Interactive crowd counting dataset and an MLLM-driven coarse-to-fine counting agent.
Runling Long1, Yunlong Wang1, Jia Wan1*, Xiang Deng1, Xingting Zhu2, Weili Guan1, Antoni B. Chan2, Liqiang Nie1
1 <Harbin Institute of Technology, Shenzhen>
2 <City University of Hong Kong>
* Corresponding author
- Paper:
Paper Link - Hugging Face Dataset:
Dataset - Code Repository:
GitHub
- Updates
- Introduction
- Highlights
- Framework
- Project Structure
- Installation
- Usage
- Citation
- Acknowledgement
- License
- [04/2026] Initial release
This is the official implementation for Embodied Crowd Counting.
Occlusion is one of the fundamental challenges in crowd counting.
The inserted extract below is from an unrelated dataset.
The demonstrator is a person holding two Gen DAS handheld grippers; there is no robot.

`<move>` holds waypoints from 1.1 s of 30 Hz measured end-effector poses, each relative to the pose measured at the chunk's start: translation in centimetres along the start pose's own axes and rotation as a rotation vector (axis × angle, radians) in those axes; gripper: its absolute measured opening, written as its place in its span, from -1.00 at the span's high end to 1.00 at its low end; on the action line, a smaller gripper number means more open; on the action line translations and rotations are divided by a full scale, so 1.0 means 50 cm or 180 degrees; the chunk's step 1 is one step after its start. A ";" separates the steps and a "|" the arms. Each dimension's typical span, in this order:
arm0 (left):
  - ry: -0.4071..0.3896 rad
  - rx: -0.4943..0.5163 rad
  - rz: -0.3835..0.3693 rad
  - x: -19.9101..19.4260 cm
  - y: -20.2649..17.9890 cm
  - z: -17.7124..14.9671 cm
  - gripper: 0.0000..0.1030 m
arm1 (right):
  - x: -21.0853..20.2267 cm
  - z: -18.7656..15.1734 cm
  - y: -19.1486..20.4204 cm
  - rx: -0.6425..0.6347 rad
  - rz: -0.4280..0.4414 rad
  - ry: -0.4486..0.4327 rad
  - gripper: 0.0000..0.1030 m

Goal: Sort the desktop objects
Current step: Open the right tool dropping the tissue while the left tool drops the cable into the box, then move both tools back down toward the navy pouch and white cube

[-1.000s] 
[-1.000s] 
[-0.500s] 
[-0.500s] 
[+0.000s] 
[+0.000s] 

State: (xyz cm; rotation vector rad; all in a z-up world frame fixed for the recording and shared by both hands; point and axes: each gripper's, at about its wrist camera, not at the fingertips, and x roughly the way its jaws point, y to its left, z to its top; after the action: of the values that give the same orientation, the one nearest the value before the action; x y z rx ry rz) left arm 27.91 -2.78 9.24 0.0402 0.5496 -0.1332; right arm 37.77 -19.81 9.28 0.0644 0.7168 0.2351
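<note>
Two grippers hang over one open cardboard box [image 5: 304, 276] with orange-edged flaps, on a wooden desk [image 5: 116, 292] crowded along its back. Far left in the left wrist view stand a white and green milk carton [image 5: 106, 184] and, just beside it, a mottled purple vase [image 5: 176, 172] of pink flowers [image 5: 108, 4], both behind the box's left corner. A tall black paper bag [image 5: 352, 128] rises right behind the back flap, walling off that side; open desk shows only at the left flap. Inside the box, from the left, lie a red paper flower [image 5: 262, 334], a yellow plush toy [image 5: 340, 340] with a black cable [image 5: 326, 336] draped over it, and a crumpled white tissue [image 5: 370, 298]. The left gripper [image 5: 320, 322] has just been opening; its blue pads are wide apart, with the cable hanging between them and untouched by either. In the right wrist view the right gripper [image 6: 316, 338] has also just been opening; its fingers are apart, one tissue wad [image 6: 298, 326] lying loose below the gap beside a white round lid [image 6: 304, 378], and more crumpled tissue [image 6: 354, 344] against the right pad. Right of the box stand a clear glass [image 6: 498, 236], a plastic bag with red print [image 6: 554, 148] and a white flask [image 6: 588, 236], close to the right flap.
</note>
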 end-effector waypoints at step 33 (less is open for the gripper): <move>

In the community, various data-driven approaches have been developed to address this issue, yet their effectiveness is limited. This is mainly because most existing crowd counting datasets on which the methods are trained are based on passive cameras, restricting their ability to fully sense the environment. Recently, embodied navigation methods have shown significant potential for precise object detection in interactive scenes. These methods incorporate active camera settings, holding promise for addressing the fundamental issues in crowd counting. However, most existing methods are designed for indoor navigation, showing unknown performance in analyzing complex object distributions in large-scale scenes, such as crowds. In addition, most existing embodied navigation datasets are indoor scenes with limited scale and object quantity, preventing them from being introduced into dense crowd analysis. Based on this, a novel task, Embodied Crowd Counting (ECC), is proposed to count the number of persons in a large-scale scene actively. We then build an interactive simulator, the Embodied Crowd Counting Dataset (ECCD), which enables large-scale scenes and large object quantities. A prior probability distribution approximating a realistic crowd distribution is introduced to generate crowds. Then, a zero-shot navigation method (ZECC) is proposed as a baseline. This method contains an MLLM-driven coarse-to-fine navigation mechanism, enabling active Z-axis exploration, and a normal-line-based crowd distribution analysis method for fine-grained counting. Experimental results show that the proposed method achieves the best trade-off between counting accuracy and navigation cost.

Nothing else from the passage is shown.